Google AI Infrastructure PM on New TPUs, Liquid Cooling and More
At its Cloud Next 25 conference earlier this year, Google launched Ironwood, its latest custom Tensor Processing Unit (TPU) AI accelerator, which easily outperforms any of its previous-generation chips. To talk about Ironwood, as well as how Google thinks about using GPUs versus TPUs, building hardware for models that are changing at an ever increasing speed, getting data centers ready for next-gen chips and more, I sat down with Chelsie Czop, a senior product manager for Google’s AI Infrastructure.
The latest generation of Ironwood pods, with 9,216 chips per pod, provides a total compute power of 42.5 exaflops, Google says. It also offers a 2x improvement in performance per watt compared to the last generation of TPUs.
As Czop noted, building these chips is always a tradeoff.
“To be able to design these systems, too, it’s interesting because you go back to the constraints that you have: it’s power, it’s thermal — being able to cool it [because the] more power you bring in, the hotter it gets — and then being able to interconnect all these chips together,” she explained. “So it comes incrementally, and then you look at it, and you look back through the generations, and you realize how far you’ve been able to come and how much that leap has been from the beginning.”
As far as the thermal improvements, Google started using liquid cooling quite a few years ago, driven largely by the need to keep its early TPUs cool. The Ironwood TPUs use Google’s fourth generation of liquid cooling systems, Czop said, though she also noted that not every TPU generation used liquid cooling.
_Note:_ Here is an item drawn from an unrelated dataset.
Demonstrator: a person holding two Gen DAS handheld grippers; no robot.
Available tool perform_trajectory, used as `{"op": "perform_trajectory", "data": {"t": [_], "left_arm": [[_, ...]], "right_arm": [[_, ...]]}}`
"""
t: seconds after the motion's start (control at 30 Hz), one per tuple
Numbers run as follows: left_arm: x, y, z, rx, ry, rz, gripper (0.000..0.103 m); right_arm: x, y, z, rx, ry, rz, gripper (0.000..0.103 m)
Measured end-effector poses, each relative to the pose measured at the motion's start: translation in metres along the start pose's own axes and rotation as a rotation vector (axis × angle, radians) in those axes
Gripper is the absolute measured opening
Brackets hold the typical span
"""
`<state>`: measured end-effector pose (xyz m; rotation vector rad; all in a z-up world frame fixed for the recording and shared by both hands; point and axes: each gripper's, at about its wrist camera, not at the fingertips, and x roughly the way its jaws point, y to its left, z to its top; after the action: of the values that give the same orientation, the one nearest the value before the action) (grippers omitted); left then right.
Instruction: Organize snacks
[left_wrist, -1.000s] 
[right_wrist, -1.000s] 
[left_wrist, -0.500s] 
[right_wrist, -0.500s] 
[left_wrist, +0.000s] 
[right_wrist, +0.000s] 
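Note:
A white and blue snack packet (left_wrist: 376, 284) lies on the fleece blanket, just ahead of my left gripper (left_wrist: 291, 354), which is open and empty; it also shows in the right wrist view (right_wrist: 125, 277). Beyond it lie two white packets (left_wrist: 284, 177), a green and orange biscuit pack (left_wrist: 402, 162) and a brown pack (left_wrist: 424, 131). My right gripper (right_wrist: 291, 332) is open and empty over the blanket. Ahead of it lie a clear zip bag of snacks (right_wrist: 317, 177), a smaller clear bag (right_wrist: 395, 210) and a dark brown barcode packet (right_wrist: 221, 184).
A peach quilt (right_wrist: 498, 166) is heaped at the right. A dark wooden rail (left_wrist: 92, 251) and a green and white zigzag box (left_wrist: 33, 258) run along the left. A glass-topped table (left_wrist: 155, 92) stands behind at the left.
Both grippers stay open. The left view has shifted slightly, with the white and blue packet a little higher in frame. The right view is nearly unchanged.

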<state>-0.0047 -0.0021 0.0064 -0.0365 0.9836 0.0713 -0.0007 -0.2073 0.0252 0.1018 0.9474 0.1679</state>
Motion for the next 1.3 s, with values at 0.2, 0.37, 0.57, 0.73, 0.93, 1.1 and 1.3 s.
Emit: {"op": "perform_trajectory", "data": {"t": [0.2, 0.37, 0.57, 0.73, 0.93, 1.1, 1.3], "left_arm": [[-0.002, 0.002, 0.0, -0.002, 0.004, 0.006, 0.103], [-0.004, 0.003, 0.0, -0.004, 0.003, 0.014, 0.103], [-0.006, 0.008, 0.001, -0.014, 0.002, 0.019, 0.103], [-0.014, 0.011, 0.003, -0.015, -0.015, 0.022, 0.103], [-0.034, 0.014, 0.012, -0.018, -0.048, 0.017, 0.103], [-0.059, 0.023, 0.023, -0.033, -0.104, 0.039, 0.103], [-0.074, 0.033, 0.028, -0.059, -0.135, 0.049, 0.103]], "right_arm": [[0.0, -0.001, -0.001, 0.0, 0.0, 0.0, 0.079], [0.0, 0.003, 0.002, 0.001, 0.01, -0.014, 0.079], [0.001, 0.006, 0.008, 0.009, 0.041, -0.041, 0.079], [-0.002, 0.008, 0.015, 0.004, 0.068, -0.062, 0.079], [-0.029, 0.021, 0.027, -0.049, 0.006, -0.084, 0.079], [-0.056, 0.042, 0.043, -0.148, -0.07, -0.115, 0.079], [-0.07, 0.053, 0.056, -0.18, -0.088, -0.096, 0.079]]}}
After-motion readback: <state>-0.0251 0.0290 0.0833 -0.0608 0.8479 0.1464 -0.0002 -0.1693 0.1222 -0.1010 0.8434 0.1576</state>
“Just watching the evolution as to how Google’s been able to evolve the liquid cooling every single generation, it’s different when you and I talk about it, but then, you go into the data center and you see the little changes,” she said. “We run the liquid cooling pipes on the outside and the front of the systems when you’re walking down the row. And one of the reasons we do that is so that you can visibly see if there’s a leak, and from one generation to another, there’s, like, a spigot that’s pointed up and one that’s pointed down. I’m sure there were some lessons learned with that.”
With these TPUs now being so powerful, one question Czop gets a lot from customers is whether to use TPUs or (mostly NVIDIA) GPUs for their workloads. She noted that it always depends on the customer’s workload, use case and what their teams are already using. At times, she noted, teams may need an NVIDIA framework to speed up their work, which isn’t available for TPUs, for example. But for a lot of businesses, it’s also not an either/or discussion.
“We’ve had customers that go from CPUs directly to TPUs. I was speaking with Moloco in a session earlier, and they had a 10x improvement just porting their training applications from CPUs over to TPUs. They have very embedding-heavy models, so they didn’t even optimize for how they could use the sparse cores that are in TPUs to be able to do that. But at the same time, they still use GPUs as well,” Czop said.
Yet while the hardware keeps improving on an annual cadence, models — and model architectures — keep changing significantly faster. Czop noted that the teams’ relationship with DeepMind helps it look ahead.
“It’s kind of funny to me when we’re writing our announcement blogs, because we’re like, we’re designing this hardware for the next generation, and we’re not even necessarily sure what those new model architectures are going to be,” she said. “And so especially now, we’re focused on think time compute, bringing training into the inference and thinking as you’re doing the inferencing. And that is right now on the bleeding edge. But that could change next week.”